*Task instructions*: Word for word, set down the lines from the one that contains "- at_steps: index" through the final line of the data; no pictures belong in the copy.

-- Source information follows --

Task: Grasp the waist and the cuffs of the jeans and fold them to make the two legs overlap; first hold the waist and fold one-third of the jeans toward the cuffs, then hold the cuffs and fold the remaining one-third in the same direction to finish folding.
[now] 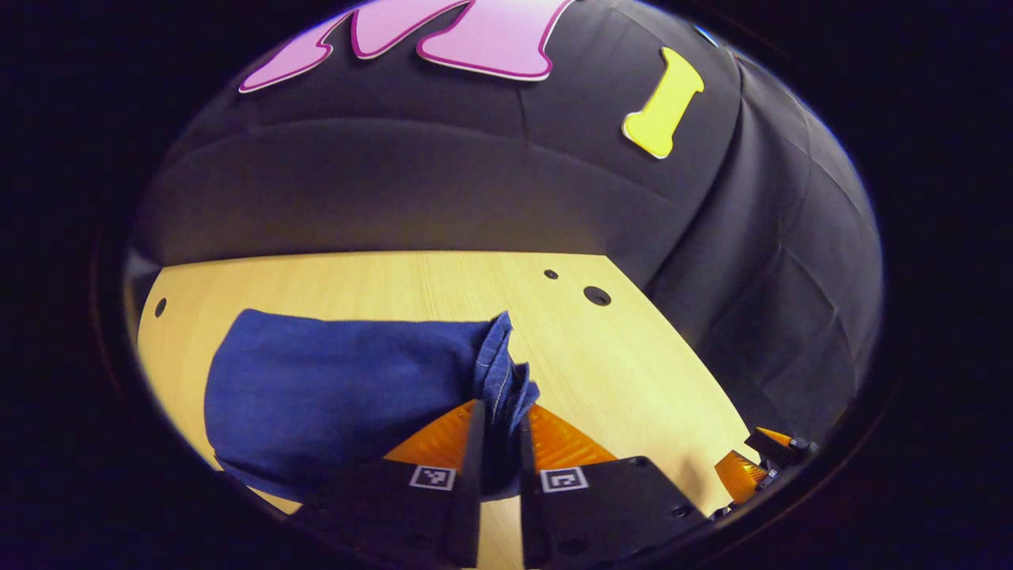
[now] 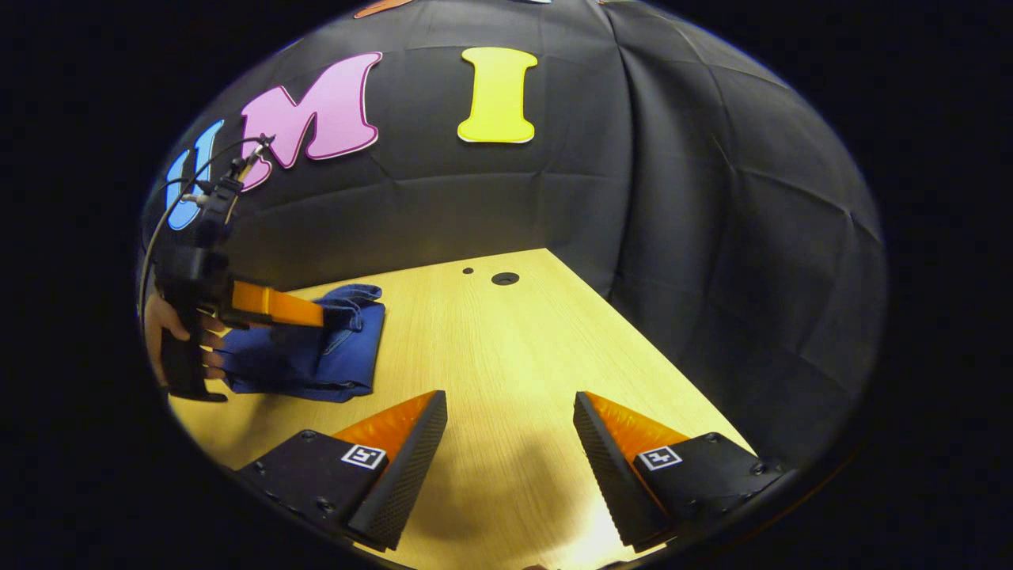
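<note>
The blue jeans (image 1: 332,388) lie folded into a compact bundle on the wooden table (image 1: 633,372). My left gripper (image 1: 500,412) is shut on a bunched, stitched edge of the denim at the bundle's right end, lifting it slightly. In the right gripper view the jeans (image 2: 340,368) sit at the far left of the table, and the left gripper (image 2: 344,317) reaches over them, held by a hand (image 2: 162,324). My right gripper (image 2: 508,404) hovers open over bare wood, well to the right of the jeans, with nothing between its fingers. The right gripper (image 1: 764,455) also shows low at the right of the left gripper view.
Black cloth walls close in behind and to the right of the table. Two round holes (image 2: 504,278) sit near the table's far edge. A cable (image 2: 182,190) rises from the left gripper's body.
</note>
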The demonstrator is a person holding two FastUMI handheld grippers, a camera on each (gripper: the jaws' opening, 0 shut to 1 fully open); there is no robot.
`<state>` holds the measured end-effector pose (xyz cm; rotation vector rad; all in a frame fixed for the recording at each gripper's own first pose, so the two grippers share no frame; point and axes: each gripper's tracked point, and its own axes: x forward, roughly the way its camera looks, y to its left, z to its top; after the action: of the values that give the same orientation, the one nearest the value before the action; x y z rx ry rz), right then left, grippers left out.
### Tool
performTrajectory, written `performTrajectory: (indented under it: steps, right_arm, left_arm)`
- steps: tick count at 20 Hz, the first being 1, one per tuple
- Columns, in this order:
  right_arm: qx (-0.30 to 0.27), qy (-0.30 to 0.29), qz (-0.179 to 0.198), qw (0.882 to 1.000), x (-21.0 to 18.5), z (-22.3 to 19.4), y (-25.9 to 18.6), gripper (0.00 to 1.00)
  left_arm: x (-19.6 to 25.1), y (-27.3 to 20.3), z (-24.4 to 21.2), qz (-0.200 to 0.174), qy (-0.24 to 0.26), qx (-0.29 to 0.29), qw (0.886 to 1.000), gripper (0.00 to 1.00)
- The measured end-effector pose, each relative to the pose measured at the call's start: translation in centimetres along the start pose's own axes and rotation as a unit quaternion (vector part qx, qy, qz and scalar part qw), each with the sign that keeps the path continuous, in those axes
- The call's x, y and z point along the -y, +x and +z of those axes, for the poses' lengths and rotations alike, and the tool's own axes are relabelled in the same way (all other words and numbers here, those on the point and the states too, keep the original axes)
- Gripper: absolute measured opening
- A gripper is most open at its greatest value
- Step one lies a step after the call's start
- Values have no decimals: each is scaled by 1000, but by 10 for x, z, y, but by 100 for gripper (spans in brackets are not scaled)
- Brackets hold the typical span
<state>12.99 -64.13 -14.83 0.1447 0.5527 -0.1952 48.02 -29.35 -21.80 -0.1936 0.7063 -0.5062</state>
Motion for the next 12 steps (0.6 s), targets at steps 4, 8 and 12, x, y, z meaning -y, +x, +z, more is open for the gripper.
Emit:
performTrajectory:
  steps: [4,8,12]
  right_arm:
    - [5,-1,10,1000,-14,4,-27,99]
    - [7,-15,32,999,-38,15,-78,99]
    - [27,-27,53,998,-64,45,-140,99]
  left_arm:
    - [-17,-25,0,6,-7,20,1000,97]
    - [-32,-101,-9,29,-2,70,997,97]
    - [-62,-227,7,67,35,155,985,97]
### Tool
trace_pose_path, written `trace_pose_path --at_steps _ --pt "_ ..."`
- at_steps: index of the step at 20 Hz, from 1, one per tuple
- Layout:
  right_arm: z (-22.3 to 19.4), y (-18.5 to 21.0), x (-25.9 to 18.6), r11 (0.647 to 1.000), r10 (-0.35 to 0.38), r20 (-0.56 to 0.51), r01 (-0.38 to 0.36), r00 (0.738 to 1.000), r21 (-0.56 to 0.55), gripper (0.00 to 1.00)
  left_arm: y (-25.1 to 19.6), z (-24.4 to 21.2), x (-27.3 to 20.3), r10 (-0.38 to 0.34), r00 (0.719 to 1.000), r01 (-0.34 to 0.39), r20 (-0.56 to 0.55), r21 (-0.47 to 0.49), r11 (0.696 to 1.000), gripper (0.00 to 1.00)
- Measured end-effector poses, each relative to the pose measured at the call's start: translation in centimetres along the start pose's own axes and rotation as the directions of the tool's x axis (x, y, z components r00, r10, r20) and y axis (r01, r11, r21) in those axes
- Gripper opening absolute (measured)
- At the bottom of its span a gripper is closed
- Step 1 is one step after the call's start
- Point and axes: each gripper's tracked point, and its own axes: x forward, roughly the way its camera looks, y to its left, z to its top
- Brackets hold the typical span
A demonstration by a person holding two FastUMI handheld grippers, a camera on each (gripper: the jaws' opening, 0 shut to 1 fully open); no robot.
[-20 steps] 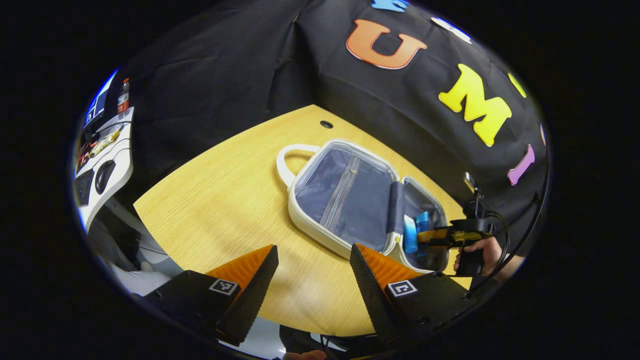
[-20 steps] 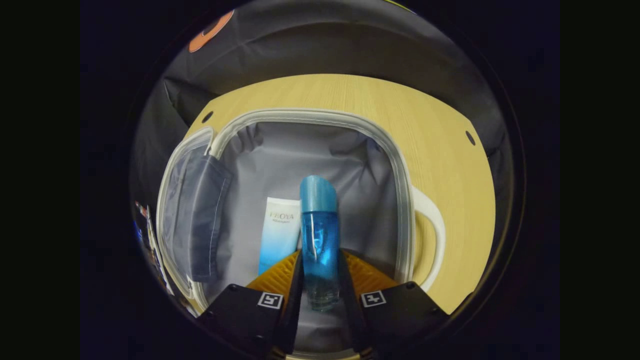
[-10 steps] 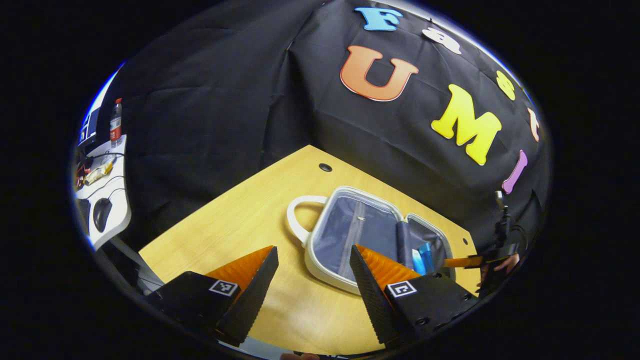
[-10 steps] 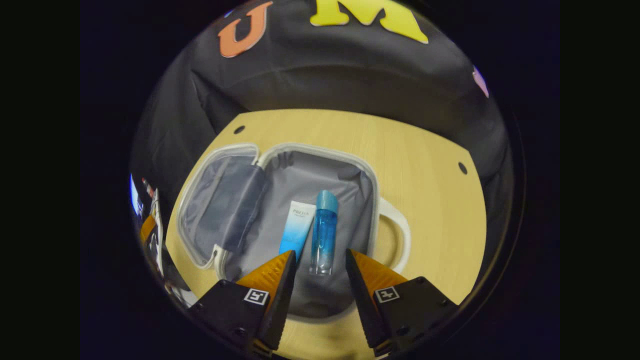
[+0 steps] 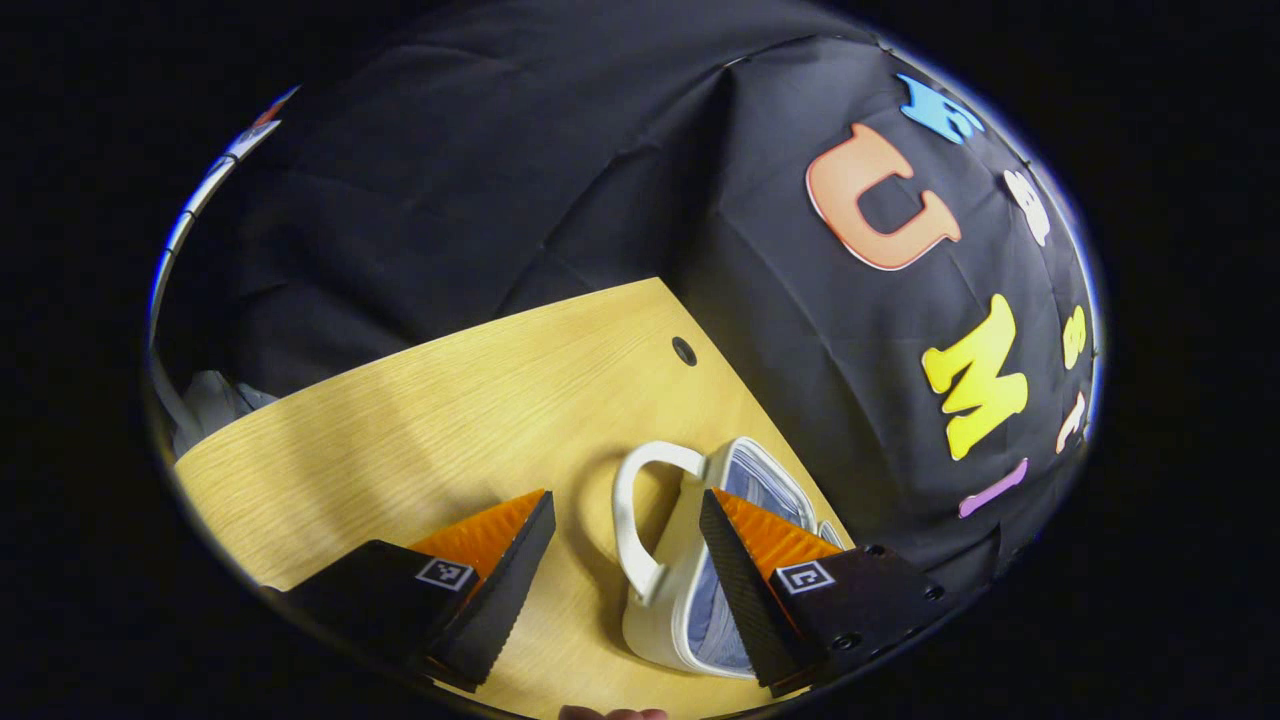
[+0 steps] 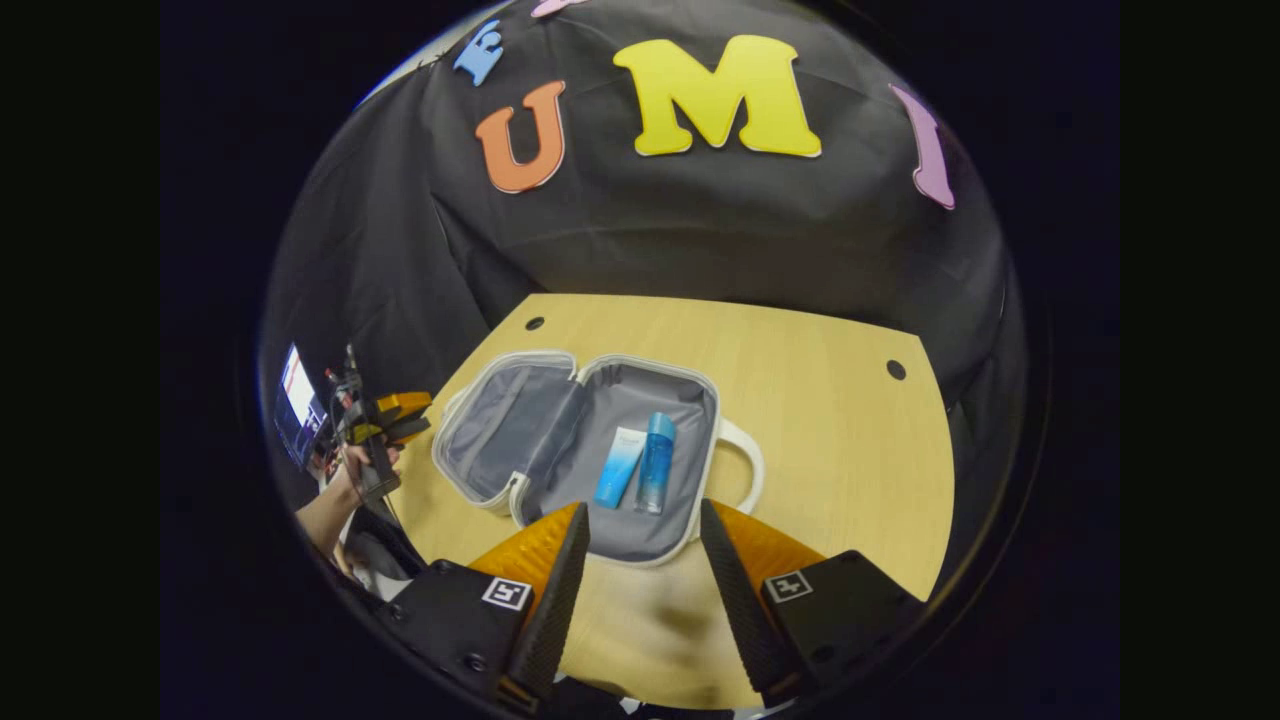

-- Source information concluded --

*Written reply*:
- at_steps: index of the step at 20 Hz, from 1, one per tuple
- Layout:
  right_arm: z (-22.3 to 19.4), y (-18.5 to 21.0), x (-25.9 to 18.6), r11 (0.647 to 1.000), r10 (-0.35 to 0.38), r20 (-0.56 to 0.51), r01 (-0.38 to 0.36), r00 (0.738 to 1.000), r21 (-0.56 to 0.55), gripper (0.00 to 1.00)
  left_arm: y (-25.1 to 19.6), z (-24.4 to 21.2), x (-27.3 to 20.3), r10 (-0.38 to 0.34), r00 (0.719 to 1.000), r01 (-0.34 to 0.39), r20 (-0.56 to 0.55), r21 (-0.47 to 0.49), r11 (0.696 to 1.000), gripper (0.00 to 1.00)
- Measured end-effector poses, each relative to the pose measured at the call's start: translation in centimetres along the start pose's own axes and rotation as the directions of the tool's x axis (x, y, z components r00, r10, r20) and y axis (r01, r11, r21) in those axes
- Gripper opening absolute (measured)
- At the bottom of its span a gripper is closed
- Step 1 is one step after the call's start
- Point and axes: each gripper's tracked point, and its own axes: x forward, roughly the way its camera looks, y to its left, z to its top
- Brackets hold the typical span
A demonstration by a person holding two FastUMI handheld grippers, a camera on each (gripper: the jaws' opening, 0 shut to 1 fully open); no robot.
[-20 steps] 
[-20 steps] 
[-10 steps] 
[-10 steps] 
[+0 steps] 
[+0 steps] 

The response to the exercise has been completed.